When the ChatGPT-mania kicked off last year, the first uproar emerged from the academia. Teachers were worried that students now had a potent tool to cheat on their assignments, and like clockwork, multiple AI plagiarism detectors popped up with variable degrees of accuracy. Students were worried that these AI plagiarism detectors could get them in trouble even if the error rate were low. Experts, on the other hand, opined that one needs to rely on intuition and natural language skills to detect signs of AI by looking for signatures such as repetitive phrases, an out-of-character use of words, a uniformly monotonous flow, and being more verbose than is needed in a regular human conversation.

No method is infallible, but the risk avenues keep spiraling out of control while the underlying large language models get even more nuanced in their word regurgitation skill. Among those avenues is the all-too-important essay required for college applications. According to a Forbes report, students are using AI tools to write their school and college essays, but academics and people on the admission committee have developed a knack for spotting AI word signatures. For example, one of the words that seems to pop up frequently in essays is “tapestry,” which, honestly, is rarely ever used or heard in a conversation or even text-based material, save for poetry or works of English literature.

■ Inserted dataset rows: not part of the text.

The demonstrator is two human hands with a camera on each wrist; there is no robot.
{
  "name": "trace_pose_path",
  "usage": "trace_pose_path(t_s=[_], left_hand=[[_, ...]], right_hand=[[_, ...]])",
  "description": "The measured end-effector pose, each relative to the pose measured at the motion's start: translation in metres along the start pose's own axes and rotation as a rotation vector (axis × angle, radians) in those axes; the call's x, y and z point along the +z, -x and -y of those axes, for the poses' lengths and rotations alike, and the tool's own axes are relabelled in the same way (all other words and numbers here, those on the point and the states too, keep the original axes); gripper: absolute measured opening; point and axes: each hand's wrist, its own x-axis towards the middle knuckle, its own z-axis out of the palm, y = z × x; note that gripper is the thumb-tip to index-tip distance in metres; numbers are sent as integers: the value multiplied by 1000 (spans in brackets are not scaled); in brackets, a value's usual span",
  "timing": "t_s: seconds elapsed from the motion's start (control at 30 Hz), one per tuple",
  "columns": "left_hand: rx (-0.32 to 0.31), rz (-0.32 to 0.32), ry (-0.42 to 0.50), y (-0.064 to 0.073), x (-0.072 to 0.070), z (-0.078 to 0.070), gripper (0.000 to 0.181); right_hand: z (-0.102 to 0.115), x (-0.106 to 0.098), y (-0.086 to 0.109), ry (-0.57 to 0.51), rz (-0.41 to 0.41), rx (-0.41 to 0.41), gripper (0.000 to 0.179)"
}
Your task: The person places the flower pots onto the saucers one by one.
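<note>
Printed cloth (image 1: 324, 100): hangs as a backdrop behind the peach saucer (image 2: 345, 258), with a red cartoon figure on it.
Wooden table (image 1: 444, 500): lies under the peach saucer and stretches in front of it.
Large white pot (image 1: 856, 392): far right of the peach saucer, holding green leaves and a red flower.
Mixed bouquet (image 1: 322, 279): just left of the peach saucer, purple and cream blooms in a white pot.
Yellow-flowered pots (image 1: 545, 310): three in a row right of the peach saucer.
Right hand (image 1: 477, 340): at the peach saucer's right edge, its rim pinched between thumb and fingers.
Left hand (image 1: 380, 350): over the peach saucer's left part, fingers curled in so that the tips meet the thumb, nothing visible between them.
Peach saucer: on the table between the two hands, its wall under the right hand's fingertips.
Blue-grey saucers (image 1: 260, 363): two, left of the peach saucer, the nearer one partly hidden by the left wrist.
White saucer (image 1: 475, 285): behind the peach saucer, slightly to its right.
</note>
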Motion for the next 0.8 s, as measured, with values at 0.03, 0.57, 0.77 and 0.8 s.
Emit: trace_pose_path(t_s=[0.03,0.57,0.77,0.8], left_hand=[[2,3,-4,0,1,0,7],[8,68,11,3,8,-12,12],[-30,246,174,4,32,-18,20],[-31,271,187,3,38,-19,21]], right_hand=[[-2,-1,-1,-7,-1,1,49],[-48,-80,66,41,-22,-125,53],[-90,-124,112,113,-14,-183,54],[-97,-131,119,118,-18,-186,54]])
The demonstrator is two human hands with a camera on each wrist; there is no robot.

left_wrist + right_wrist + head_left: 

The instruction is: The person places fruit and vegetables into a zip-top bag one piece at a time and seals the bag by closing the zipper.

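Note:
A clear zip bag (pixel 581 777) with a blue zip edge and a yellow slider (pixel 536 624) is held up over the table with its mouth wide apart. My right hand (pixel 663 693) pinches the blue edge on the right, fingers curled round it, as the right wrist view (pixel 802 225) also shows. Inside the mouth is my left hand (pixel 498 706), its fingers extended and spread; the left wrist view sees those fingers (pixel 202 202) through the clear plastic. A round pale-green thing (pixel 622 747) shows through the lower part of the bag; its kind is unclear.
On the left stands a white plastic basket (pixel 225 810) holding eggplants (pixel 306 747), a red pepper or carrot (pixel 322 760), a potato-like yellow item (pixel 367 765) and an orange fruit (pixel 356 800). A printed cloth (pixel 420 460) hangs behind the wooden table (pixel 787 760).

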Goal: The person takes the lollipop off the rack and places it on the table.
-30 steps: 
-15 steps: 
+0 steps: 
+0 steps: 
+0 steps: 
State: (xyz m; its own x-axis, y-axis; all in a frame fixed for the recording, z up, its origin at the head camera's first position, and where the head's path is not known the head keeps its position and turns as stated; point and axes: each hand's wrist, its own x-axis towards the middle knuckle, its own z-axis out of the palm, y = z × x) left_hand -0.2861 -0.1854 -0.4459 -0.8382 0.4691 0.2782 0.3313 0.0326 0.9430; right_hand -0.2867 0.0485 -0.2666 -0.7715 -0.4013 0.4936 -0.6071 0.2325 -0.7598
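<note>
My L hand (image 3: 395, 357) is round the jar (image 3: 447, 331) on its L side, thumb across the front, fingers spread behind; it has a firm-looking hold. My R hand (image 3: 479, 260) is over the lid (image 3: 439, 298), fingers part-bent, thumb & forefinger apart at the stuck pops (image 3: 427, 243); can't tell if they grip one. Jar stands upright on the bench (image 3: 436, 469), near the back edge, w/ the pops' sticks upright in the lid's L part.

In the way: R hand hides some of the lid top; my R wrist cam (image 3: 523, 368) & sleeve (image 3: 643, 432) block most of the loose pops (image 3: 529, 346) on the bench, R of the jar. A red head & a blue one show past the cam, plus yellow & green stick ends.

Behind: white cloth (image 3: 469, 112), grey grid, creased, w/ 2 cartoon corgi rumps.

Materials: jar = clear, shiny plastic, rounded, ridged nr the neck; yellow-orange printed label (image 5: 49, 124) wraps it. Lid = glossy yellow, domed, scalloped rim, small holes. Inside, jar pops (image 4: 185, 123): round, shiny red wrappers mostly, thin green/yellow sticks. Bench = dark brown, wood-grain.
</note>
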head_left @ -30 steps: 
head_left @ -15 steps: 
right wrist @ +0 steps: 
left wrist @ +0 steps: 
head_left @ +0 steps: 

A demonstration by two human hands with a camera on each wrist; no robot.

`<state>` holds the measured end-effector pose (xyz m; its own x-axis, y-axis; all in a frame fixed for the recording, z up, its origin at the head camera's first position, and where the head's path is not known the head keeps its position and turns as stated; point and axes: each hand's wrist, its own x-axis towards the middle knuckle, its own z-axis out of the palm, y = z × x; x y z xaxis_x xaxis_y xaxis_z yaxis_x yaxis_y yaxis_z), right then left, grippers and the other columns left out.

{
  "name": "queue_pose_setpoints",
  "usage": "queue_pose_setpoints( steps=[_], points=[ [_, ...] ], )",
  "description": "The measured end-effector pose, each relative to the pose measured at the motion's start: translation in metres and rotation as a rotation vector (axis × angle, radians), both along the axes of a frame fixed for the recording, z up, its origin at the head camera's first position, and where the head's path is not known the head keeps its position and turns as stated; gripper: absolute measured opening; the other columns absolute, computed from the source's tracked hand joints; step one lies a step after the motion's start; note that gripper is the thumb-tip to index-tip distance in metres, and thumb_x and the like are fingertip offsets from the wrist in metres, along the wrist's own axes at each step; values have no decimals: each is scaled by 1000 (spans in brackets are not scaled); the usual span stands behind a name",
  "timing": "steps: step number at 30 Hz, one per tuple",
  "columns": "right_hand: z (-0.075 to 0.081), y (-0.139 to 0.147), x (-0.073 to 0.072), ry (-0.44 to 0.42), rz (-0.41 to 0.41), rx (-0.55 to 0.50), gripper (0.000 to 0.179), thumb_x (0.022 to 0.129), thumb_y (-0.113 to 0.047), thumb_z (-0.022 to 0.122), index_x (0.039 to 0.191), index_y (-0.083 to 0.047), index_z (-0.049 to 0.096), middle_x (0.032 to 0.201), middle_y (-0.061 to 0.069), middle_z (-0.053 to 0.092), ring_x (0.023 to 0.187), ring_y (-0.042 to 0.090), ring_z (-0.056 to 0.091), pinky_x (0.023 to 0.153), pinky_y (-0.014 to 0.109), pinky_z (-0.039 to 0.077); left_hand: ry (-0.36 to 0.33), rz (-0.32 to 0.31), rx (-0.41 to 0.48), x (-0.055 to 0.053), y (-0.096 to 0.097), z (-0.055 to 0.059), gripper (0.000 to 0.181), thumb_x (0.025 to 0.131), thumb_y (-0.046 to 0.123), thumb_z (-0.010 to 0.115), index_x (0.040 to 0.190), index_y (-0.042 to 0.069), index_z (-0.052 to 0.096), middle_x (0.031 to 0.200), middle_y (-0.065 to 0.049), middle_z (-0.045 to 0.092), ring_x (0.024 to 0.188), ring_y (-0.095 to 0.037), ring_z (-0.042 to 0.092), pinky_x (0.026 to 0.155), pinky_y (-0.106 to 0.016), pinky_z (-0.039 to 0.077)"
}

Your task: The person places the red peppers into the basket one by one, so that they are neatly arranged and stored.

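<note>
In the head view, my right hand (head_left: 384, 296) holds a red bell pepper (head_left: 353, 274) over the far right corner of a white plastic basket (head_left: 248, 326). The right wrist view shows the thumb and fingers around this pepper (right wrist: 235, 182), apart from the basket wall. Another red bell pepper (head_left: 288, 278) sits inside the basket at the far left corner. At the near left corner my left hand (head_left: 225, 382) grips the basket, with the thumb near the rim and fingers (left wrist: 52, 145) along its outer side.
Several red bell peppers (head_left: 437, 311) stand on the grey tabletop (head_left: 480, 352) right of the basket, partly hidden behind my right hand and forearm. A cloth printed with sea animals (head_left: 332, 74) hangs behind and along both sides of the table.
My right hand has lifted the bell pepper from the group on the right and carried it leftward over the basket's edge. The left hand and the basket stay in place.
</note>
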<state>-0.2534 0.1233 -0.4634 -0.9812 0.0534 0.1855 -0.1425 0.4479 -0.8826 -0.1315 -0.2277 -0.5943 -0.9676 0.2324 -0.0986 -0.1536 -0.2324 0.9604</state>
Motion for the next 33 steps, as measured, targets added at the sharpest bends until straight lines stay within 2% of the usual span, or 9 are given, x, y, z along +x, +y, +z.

“I no longer believe there’s a way to innocently use the word ‘tapestry’ in an essay; if the word ‘tapestry’ appears, it was generated by ChatGPT,” one of the experts who edit college essays told Forbes. Unfortunately, he also warns that in the rare scenarios where an applicant inadvertently, and with good intentions, ends up using the word, they might face rejection by the admission committee over perceived plagiarism.

What to avoid?

The Forbes report compiles responses from over 20 educational institutions, including top-tier names like Harvard and Princeton, about how exactly they are factoring AI while handling applications. While the institutions didn’t provide any concrete answers in terms of a proper policy, members handling the task hinted that spotting AI usage in essays is pretty easy, both in terms of specific word selection, which they described as “thin, hollow, and flat,” as well as the tone. Some independent editors have created an entire glossary of words and phrases that she often sees in essays and which she tweaks to give “human vibes” to the essays.

Some of the code-red AI signatures, which don’t even require AI detection tools to spot them, include:

  • leadership prowess”
  • stems from a deep-seated passion”
  • aligns seamlessly with my aspirations”
  • commitment to continuous improvement and innovation”
  • entrepreneurial/educational journey”

These are just a few giveaways of AI involvement. Moreover, they can change and may not even be relevant soon as more sophisticated models with better natural language capabilities arrive on the scene. Plus, people from non-academic domains appear to have established their own framework to detect AI-generated work. “If you have enough text, a really easy cue is the word ‘the’ occurs too many times,” Google Brain scientist Daphne Ippolito said to MIT Technology Review. 

Ippolito also pointed out that generative AI models rarely make typos, which is a reverse-engineered way to assess if a piece of writing is the result of some AI tool. “A typo in the text is actually a really good indicator that it was human written,” she notes. But it takes practice to be good at identifying the pattern, especially at reading aspects like unerring fluency and the lack of spontaneity.